Easier to ask for permission than forgiveness

Another option would be to use a try/except block, catch the KeyError exception, and if the error is raised initialize the key with just one book:

def get_books_grouped_by_author(books):
    books_by_author = {}

    for book in books:
        for author in book["authors"]:
            try:
                books_by_author[author].append(book)
            except KeyError:
                books_by_author[author] = [book]

    return books_by_author

Using a try/except block will be the slowest approach for our specific example since the KeyError exception will be raised frequently (once per author), and the most expensive part of a try/except block is dealing with the exception itself. More on that on: How fast are exceptions.

Using setdefault

setdefault allows you to specify a default value for a key. If the key doesn’t exist then that default value will be inserted and then returned. If the key already exists then the corresponding value will be returned.

As you can see using setdefault simplifies our code a lot, we can now handle the missing key with just one line:

def get_books_grouped_by_author(books):
    books_by_author = {}

    for book in books:
        for author in book["authors"]:
            books_by_author.setdefault(author, [])
            books_by_author[author].append(book)
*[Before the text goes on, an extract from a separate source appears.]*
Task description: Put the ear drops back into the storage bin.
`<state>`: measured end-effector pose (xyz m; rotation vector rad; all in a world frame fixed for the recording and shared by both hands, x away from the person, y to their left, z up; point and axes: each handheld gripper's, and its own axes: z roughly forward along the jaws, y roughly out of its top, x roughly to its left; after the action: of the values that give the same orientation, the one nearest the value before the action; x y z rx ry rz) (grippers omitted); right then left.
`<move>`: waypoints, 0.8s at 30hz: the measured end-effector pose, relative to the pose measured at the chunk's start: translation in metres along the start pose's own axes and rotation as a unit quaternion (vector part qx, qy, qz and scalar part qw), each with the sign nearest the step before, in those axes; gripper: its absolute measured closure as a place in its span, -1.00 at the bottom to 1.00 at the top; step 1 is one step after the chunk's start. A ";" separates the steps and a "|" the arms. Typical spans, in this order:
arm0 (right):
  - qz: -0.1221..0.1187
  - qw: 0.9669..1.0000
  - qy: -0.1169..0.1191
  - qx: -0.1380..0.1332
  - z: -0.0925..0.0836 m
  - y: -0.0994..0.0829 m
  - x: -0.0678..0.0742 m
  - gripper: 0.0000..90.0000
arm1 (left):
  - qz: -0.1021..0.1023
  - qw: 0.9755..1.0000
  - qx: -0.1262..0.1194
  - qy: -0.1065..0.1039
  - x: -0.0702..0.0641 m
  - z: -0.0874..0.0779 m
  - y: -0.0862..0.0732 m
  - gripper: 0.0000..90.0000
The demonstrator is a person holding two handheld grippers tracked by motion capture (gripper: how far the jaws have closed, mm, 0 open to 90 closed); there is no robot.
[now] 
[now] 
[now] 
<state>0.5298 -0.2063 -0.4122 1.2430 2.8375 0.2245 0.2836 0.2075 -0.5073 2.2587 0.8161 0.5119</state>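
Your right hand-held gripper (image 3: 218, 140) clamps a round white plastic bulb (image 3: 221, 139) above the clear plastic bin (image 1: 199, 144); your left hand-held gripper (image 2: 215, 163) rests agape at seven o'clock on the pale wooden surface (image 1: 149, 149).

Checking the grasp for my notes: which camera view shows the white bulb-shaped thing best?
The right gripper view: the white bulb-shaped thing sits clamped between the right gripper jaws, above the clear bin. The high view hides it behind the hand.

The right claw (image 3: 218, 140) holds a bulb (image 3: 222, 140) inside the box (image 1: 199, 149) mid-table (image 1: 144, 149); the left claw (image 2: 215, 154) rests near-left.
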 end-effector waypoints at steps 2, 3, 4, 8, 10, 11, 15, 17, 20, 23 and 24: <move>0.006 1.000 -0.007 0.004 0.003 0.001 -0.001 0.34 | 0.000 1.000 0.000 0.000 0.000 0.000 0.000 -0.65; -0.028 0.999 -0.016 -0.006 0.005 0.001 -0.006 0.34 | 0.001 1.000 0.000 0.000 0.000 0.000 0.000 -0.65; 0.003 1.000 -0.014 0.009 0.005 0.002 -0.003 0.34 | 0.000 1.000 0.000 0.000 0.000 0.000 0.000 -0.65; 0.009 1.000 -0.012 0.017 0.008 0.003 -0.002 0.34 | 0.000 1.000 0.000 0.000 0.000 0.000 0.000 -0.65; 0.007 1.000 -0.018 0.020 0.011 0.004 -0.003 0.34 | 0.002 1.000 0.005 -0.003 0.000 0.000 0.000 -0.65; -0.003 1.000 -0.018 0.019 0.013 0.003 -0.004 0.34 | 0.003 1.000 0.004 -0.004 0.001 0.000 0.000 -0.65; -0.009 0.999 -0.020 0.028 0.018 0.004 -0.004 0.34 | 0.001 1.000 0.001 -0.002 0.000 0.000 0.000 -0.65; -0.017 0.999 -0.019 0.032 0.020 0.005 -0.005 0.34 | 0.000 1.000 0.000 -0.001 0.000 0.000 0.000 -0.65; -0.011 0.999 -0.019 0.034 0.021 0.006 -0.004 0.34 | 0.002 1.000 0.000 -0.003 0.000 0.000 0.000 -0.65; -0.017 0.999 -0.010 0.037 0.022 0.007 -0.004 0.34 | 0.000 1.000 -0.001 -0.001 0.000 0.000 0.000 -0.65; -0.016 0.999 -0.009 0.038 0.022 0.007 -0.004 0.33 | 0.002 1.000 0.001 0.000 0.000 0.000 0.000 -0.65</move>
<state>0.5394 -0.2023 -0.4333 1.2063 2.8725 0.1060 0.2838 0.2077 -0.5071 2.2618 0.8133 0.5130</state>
    return books_by_author

The one problem with this solution, though, is that the default value (in this case an empty list) will be created on every iteration, even if there is already a value for the given key. The overhead of creating a list on every iteration makes this solution slower for our use case.

Using defaultdict

defaultdict is a subclass of dict which accepts a default_factory as a parameter and uses it whenever there is a missing key.

To use it, we can just update our example to initialize books_by_author as a defaultdict with list as the default_factory:

from collections import defaultdict


def get_books_grouped_by_author(books):
    books_by_author = defaultdict(list)

    for book in books:
        for author in book["authors"]:
            books_by_author[author].append(book)

    return dict(books_by_author)

When using a defaultdict it’s important to remember to cast the value back to a normal dict before returning it. This is to prevent the unexpected behavior of a key being added to the dictionary if it is accessed through the square bracket notation later.

Notice how accessing the inexistent key using get does not return any value, but using square brackets causes the key to be initialized with an empty list:

>>> books_by_author = get_books_by_author(books)
>>> books_by_author.get('inexistent key')
>>> books_by_author['inexistent key']
[]

For this use case, defaultdict is the fastest option, considering the books list is big enough. If the books list is too small, then the overhead of creating a defaultdict could make it perform even slower than other solutions.

Wrapping up

There is no right or wrong on any of these solutions, you must analyze your use case to decide which one fits better.

  • If you are not expecting to have many KeyError exceptions since the dictionary might already be pre-populated, then using a try/except block might be the best option.
  • If you just want to insert a default value for a single key outside of an iteration, then setdefault might be just right.
  • If you want to use the same default_factory to initialize multiple keys, then defaultdict will probably be the fastest option.

If you are unsure about which of these approaches will be faster, you can test how each of them perform using timeit.